Python from Wise Guy's Viewpoint
Joe Marshall
jrm at ccs.neu.edu
Mon Oct 27 09:49:04 EST 2003
> Don Geddis <don at geddis.org> wrote:
>
>> For example:
>> (defun foo (x)
>> (check-type x (integer 0 10))
>> (+ 1 x) )
>> (defun fib (n)
>> (check-type n (integer 0 *))
>> (if (< n 2)
>> 1
>> (+ (fib (- n 1)) (fib (- n 2))) ))
>> (print (foo (fib 5)))
>
>> This program prints "9", and causes no run-time type errors. Will
>> it be successfully type-checked at compile time by a static system?

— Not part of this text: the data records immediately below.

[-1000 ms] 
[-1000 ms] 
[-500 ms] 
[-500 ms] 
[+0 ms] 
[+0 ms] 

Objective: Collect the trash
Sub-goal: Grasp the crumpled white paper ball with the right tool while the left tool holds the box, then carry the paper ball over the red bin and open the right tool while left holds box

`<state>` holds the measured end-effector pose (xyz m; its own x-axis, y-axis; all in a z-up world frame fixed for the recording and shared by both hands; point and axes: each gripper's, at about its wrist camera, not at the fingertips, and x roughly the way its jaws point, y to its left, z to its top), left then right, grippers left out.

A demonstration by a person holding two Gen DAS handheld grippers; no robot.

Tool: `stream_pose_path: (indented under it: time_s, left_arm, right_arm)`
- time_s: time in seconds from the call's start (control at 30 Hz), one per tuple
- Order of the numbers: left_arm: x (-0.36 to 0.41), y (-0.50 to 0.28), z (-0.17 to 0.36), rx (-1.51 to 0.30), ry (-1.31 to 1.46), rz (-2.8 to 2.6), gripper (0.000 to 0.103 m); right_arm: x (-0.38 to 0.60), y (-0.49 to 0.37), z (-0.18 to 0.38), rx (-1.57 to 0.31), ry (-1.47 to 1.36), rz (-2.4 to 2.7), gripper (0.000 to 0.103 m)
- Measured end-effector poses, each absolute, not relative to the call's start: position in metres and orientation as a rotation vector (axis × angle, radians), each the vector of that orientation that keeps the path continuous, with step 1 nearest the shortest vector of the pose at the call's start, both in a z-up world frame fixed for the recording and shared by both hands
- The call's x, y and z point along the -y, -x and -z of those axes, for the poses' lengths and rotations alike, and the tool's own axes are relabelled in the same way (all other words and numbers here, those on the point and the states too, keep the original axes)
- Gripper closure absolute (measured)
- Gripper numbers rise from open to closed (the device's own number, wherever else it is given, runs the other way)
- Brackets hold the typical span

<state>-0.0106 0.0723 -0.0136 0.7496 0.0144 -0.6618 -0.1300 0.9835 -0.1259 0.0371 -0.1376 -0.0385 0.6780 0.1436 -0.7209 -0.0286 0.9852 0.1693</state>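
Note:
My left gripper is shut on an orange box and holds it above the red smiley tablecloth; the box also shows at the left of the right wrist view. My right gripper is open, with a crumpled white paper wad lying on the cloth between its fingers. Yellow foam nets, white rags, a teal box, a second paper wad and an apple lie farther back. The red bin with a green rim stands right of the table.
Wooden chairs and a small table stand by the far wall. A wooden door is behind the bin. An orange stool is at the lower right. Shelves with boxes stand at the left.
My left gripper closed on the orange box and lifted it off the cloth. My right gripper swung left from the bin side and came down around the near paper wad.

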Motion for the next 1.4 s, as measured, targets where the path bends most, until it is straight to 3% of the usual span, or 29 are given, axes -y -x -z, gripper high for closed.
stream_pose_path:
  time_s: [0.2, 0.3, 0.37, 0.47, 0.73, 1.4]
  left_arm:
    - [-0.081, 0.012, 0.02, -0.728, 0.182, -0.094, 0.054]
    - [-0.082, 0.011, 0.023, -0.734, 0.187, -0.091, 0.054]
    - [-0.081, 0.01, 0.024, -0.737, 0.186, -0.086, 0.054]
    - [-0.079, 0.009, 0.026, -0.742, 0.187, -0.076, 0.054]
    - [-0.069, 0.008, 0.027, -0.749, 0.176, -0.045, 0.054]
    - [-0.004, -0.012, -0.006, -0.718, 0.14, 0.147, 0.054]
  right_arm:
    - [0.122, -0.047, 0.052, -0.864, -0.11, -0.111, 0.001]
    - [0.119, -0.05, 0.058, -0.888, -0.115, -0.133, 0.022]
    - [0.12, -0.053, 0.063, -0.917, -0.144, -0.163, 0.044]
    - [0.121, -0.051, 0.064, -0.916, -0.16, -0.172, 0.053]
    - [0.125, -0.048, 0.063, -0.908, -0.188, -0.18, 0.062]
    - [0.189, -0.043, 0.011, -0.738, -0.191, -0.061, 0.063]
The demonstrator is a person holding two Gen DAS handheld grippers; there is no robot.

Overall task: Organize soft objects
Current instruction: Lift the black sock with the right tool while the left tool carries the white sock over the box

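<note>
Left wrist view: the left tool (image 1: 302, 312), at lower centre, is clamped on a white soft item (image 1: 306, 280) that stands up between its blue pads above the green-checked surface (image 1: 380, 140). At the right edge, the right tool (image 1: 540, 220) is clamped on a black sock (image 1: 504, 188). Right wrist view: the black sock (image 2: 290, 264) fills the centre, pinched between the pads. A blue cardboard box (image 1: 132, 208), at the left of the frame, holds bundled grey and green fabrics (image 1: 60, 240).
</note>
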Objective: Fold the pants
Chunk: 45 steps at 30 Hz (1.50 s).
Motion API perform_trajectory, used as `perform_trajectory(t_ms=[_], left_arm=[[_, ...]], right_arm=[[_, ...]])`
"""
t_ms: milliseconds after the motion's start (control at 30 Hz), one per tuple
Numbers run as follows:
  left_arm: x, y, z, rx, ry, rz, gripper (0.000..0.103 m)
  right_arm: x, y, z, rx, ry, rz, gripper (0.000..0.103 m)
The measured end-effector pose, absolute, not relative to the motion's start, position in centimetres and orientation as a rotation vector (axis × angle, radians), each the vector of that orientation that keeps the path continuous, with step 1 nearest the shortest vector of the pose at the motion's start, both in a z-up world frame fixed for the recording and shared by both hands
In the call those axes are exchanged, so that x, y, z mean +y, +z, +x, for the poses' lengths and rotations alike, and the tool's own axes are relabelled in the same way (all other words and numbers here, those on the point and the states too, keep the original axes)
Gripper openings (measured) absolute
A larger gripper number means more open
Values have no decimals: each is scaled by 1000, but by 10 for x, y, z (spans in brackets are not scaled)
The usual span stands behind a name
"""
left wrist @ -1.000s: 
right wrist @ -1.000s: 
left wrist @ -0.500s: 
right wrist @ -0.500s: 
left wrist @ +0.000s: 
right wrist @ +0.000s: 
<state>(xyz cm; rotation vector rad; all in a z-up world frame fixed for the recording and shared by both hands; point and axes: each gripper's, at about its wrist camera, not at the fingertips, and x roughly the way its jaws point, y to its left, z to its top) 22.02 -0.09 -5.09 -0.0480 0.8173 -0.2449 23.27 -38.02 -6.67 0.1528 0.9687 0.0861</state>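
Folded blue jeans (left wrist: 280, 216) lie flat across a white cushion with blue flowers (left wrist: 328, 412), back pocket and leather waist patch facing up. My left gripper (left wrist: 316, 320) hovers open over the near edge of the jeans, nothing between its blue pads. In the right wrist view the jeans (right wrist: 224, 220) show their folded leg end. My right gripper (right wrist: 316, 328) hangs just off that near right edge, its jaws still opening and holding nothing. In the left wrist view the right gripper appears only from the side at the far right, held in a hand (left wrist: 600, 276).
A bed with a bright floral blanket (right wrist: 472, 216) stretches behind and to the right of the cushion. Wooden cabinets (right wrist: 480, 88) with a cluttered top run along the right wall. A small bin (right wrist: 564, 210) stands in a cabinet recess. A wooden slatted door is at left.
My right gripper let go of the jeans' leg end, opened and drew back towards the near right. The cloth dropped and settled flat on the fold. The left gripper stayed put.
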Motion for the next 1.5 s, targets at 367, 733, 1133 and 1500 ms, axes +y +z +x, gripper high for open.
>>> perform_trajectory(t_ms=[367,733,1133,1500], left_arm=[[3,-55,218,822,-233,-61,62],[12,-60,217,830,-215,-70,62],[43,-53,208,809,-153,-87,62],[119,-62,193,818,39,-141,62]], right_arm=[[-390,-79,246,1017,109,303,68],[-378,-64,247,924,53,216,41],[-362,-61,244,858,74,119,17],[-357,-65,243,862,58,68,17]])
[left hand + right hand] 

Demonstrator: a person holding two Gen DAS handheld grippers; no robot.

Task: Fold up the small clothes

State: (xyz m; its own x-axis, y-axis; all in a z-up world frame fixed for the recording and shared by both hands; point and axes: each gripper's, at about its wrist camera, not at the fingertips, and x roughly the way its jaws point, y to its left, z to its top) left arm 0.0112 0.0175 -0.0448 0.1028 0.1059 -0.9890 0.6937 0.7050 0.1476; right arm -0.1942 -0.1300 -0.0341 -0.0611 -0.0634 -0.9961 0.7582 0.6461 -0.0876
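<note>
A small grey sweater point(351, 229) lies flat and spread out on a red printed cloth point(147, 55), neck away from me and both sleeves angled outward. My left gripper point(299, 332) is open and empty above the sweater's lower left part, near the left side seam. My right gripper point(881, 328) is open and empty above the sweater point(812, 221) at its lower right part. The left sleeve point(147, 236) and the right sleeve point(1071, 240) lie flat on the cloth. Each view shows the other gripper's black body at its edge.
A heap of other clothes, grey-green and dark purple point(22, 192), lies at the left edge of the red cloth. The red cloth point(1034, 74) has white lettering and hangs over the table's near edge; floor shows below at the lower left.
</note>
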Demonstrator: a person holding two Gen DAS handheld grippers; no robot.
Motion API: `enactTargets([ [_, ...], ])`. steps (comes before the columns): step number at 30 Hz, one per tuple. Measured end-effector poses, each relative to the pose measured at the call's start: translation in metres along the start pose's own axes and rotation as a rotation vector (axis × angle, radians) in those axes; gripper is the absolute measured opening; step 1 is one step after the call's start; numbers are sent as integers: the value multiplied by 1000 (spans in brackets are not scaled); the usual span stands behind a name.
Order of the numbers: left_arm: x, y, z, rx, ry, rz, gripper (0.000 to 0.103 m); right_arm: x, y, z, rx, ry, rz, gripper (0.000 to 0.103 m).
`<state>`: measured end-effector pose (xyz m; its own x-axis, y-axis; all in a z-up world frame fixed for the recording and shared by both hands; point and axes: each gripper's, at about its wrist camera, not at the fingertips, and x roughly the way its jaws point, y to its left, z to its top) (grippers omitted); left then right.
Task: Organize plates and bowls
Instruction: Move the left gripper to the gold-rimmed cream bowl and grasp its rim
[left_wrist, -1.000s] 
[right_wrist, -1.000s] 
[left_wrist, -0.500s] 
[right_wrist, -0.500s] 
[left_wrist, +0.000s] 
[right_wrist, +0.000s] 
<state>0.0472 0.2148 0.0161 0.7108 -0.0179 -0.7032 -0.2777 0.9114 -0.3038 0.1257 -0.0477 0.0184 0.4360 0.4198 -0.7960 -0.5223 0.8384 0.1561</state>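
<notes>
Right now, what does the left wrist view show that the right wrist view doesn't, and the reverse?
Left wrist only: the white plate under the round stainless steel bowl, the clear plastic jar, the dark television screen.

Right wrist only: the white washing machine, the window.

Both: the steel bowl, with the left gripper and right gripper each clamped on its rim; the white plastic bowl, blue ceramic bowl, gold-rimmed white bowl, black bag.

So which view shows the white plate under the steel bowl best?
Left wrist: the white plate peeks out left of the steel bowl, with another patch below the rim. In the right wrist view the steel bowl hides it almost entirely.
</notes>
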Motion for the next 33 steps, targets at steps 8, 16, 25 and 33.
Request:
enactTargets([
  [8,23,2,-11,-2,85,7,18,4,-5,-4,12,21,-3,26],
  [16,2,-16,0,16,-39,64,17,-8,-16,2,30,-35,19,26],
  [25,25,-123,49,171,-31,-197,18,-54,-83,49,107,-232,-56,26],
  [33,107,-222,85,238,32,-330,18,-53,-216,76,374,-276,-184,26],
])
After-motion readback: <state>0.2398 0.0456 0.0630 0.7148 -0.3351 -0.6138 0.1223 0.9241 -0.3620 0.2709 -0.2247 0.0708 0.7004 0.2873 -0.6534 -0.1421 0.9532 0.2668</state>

>> Almost certainly the answer is no.
Dirk Thierbach <dthierbach at gmx.de> writes:
> It will be successfully type checked, because the static type system
> does not allow you to express assumptions about value ranges of types.
I was working on the assumption that the type language *would* allow
one to express arbitrary types. Certainly one can create a
sufficiently weak static type system that terminates under all
conditions and produces correct answers within the system. Lisp has
one: everything is a subtype of type t and all programs pass. The
inference is trivial.
But I surely wouldn't be impressed by a type checker that allowed this
to pass:
(defun byte-increment (x)
(check-type x (integer 0 (256)))
(+ x 1))
(defun fib (n)
(if (< n 2)
1
(+ (fib (- n 1)) (fib (- n 2)))))
(print (byte-increment (fib 13)))
> On the other hand, if there is no static type mismatch, that doesn't
> mean that the program will not crash because of runtime errors
> (division by zero, or dynamically checked restrictions).
I think most people here were assuming that passing an integer greater
than 255 to a routine expecting a single 8-bit byte is a type error,
and something that could cause a crash.